Start of Block

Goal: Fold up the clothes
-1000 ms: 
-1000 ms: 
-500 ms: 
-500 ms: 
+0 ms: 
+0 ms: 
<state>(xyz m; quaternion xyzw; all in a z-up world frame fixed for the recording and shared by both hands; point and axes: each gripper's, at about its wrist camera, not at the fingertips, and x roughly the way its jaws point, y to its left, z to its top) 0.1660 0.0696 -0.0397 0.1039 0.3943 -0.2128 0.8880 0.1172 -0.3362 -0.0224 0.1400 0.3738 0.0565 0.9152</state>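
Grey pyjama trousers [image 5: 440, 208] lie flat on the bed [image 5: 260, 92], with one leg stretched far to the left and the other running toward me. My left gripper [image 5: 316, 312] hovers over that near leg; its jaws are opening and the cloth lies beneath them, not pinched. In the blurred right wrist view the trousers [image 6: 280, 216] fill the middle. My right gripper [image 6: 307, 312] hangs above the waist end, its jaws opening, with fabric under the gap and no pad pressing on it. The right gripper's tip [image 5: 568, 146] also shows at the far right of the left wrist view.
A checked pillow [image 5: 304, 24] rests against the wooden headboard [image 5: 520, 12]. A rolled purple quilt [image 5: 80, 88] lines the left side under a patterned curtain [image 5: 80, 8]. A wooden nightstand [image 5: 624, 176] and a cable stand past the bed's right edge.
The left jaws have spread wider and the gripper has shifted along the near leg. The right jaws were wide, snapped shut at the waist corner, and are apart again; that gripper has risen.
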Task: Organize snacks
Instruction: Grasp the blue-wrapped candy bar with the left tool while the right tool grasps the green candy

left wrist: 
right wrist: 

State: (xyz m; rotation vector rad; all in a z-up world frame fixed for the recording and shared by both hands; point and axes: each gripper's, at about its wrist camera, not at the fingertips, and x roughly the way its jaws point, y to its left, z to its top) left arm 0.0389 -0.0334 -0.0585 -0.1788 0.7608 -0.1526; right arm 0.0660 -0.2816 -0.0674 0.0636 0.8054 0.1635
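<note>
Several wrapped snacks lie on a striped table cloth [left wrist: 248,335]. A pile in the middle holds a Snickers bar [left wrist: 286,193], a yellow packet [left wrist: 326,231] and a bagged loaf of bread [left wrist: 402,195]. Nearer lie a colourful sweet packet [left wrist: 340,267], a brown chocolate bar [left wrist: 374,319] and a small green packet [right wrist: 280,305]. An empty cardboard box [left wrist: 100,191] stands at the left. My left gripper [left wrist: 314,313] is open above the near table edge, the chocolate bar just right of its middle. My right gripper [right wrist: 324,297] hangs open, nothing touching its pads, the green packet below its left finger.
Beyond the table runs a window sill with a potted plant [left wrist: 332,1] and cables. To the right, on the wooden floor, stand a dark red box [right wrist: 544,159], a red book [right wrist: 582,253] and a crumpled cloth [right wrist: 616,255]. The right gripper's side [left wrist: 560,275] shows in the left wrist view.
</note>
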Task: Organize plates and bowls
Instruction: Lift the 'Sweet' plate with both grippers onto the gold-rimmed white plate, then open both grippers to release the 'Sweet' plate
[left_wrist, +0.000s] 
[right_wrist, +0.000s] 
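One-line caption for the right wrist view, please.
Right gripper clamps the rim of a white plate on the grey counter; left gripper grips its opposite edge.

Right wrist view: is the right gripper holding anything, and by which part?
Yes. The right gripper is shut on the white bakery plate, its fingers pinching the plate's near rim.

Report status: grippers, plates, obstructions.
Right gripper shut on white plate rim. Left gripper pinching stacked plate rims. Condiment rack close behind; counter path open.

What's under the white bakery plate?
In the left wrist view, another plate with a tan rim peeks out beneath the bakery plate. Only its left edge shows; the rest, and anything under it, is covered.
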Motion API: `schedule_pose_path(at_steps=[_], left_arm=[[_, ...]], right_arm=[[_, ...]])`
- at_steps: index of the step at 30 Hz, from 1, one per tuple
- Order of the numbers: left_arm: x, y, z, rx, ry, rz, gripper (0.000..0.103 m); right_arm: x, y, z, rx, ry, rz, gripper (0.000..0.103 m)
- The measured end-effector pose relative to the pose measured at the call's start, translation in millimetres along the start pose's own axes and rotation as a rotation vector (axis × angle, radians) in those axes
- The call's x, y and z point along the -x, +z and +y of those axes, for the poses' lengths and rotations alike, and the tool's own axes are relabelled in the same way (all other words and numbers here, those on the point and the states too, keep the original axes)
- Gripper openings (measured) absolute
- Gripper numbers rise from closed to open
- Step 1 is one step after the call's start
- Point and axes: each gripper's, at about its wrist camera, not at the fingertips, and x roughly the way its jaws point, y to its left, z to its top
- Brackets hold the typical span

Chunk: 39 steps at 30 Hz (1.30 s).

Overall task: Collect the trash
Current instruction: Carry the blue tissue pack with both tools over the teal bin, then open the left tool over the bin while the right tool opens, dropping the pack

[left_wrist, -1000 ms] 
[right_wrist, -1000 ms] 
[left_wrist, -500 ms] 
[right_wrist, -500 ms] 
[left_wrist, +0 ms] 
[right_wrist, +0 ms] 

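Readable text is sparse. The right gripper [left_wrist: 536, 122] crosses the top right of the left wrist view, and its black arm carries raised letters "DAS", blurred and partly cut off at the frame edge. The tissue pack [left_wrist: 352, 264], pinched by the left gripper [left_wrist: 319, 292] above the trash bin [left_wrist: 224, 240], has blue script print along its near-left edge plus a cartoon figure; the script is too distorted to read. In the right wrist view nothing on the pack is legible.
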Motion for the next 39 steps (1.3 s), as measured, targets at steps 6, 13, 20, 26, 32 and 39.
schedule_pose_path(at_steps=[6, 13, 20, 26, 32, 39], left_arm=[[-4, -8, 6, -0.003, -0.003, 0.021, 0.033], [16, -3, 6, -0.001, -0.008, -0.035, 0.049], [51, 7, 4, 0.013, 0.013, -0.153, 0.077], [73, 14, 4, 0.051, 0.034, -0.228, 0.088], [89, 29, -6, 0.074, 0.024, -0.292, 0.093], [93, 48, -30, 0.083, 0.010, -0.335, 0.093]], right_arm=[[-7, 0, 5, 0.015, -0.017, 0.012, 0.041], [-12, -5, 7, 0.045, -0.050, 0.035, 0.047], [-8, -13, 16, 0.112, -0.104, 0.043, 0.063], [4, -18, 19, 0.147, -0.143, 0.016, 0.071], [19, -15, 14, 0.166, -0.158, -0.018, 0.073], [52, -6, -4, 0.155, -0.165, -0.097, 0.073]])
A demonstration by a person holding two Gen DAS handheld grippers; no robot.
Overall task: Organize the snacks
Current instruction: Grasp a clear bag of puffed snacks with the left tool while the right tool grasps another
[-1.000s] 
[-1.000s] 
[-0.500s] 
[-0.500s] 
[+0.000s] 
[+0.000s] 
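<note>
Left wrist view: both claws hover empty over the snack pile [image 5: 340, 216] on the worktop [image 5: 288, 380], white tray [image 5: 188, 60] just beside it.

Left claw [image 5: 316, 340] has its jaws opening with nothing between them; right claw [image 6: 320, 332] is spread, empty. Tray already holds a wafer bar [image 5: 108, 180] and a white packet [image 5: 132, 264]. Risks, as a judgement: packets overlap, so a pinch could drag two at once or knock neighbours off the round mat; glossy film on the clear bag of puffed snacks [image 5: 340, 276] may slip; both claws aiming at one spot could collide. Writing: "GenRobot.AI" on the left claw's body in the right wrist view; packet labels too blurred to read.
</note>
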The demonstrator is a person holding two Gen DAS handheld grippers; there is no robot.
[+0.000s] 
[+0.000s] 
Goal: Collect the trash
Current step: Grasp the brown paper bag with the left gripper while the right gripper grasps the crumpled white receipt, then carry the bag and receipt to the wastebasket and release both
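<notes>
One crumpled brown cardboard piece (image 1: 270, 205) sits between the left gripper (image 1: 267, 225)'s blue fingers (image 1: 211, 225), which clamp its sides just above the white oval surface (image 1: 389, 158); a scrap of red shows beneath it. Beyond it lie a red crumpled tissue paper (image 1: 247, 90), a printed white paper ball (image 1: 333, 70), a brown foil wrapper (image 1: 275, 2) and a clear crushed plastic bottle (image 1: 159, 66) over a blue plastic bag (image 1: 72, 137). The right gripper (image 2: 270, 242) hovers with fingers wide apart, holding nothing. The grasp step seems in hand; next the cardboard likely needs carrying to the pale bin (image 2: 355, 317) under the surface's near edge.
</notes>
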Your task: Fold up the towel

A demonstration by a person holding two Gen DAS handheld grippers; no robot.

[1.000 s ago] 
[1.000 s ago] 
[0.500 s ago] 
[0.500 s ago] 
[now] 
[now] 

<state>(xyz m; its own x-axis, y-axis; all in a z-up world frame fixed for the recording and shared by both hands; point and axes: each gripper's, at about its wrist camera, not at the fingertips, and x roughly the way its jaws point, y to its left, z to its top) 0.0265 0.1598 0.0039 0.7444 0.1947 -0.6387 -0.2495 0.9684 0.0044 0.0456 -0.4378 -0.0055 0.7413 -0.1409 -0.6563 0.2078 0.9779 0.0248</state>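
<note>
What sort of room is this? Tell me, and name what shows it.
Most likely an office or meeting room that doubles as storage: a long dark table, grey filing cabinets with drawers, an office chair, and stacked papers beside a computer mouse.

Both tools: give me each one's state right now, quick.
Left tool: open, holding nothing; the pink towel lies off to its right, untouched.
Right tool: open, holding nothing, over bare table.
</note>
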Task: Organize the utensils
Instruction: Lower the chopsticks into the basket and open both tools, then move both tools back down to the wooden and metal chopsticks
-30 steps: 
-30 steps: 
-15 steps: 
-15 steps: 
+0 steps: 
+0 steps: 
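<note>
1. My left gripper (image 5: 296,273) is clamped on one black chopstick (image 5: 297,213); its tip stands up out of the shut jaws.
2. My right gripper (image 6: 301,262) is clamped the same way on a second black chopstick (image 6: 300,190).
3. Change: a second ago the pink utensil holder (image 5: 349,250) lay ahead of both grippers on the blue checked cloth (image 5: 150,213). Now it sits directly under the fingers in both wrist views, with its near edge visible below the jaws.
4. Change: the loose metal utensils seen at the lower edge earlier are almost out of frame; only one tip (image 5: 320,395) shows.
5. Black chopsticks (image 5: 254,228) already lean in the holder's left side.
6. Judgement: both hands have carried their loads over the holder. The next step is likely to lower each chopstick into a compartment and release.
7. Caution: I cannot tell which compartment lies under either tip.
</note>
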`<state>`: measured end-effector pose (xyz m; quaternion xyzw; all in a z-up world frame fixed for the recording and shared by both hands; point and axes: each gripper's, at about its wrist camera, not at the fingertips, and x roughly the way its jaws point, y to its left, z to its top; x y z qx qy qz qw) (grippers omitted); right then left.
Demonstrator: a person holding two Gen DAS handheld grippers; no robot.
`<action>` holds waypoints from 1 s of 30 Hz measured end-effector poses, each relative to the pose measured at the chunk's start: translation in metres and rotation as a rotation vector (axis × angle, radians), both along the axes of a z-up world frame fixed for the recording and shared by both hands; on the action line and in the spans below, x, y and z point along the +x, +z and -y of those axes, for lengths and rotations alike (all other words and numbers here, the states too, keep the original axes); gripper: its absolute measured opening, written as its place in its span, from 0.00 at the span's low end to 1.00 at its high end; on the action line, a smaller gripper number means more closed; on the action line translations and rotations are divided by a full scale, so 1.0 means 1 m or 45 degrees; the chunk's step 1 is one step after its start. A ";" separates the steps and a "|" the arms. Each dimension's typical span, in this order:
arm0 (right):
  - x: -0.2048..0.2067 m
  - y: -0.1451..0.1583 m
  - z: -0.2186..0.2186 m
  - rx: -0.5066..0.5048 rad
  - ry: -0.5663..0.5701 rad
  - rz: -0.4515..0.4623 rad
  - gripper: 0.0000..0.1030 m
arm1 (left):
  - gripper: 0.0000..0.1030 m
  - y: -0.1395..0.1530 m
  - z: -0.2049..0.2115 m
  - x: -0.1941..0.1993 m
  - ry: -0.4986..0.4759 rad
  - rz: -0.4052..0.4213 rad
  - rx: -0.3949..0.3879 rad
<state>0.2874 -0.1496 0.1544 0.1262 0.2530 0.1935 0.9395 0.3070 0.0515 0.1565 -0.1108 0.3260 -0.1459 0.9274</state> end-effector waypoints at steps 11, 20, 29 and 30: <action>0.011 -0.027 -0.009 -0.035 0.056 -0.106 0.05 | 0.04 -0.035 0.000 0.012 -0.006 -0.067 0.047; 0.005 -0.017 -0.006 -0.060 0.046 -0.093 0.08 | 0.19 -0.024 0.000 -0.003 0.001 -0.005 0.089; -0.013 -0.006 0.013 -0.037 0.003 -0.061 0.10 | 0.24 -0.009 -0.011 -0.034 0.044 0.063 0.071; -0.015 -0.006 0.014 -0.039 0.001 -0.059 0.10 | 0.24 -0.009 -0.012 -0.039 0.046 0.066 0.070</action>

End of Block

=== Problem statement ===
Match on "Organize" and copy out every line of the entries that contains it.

=== Exercise result ===
Task: Organize snacks
Task: Organize plates and bowls
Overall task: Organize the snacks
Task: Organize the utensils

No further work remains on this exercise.